§ **PROBLEM TO SOLVE**
The data below needs to be returned exactly, line for line.

§ **INPUT DATA**
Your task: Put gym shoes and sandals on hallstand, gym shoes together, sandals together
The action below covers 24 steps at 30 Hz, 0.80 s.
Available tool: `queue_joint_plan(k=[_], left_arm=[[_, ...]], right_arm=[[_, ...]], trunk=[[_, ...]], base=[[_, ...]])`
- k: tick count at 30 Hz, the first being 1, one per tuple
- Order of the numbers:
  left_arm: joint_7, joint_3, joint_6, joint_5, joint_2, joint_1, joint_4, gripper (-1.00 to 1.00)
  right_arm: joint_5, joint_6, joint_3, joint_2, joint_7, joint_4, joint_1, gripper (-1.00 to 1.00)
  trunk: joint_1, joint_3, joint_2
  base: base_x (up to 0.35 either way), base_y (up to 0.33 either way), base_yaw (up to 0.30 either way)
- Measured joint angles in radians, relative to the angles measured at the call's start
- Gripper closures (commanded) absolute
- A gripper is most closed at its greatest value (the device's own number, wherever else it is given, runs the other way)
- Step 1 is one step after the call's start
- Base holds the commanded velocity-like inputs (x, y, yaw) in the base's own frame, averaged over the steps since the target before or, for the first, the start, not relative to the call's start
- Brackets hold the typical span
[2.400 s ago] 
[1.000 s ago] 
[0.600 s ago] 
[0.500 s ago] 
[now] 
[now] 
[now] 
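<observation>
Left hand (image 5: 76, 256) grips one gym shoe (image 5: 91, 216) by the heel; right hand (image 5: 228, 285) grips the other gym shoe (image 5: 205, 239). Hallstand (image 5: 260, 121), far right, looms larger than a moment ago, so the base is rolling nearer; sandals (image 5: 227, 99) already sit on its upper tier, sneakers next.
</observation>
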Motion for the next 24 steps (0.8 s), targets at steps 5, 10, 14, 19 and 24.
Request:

§ **SOLUTION TO THIS TASK**
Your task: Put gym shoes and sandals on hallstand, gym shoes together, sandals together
The action below covers 24 steps at 30 Hz, 0.80 s.
Available tool: `queue_joint_plan(k=[_], left_arm=[[_, ...]], right_arm=[[_, ...]], trunk=[[_, ...]], base=[[_, ...]])`
- k: tick count at 30 Hz, the first being 1, one per tuple
- Order of the numbers:
  left_arm: joint_7, joint_3, joint_6, joint_5, joint_2, joint_1, joint_4, gripper (-1.00 to 1.00)
  right_arm: joint_5, joint_6, joint_3, joint_2, joint_7, joint_4, joint_1, gripper (-1.00 to 1.00)
  trunk: joint_1, joint_3, joint_2
  base: base_x (up to 0.35 either way), base_y (up to 0.33 either way), base_yaw (up to 0.30 either way)
- Measured joint angles in radians, relative to the angles measured at the call's start
- Gripper closures (commanded) absolute
- A gripper is most closed at its greatest value (the device's own number, wherever else it is given, runs the other way)
- Step 1 is one step after the call's start
- Base holds the commanded velocity-like inputs (x, y, yaw) in the base's own frame, averaged over the steps since the target before or, for the first, the start, not relative to the call's start
- Brackets hold the typical span
[2.400 s ago] 
[1.000 s ago] 
[0.600 s ago] 
[0.500 s ago] 
[now] 
[now] 
[now] 
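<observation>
Left hand (image 5: 76, 256) grips one gym shoe (image 5: 91, 216) by the heel; right hand (image 5: 228, 285) grips the other gym shoe (image 5: 205, 239). Hallstand (image 5: 260, 121), far right, looms larger than a moment ago, so the base is rolling nearer; sandals (image 5: 227, 99) already sit on its upper tier, sneakers next.
</observation>
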Motion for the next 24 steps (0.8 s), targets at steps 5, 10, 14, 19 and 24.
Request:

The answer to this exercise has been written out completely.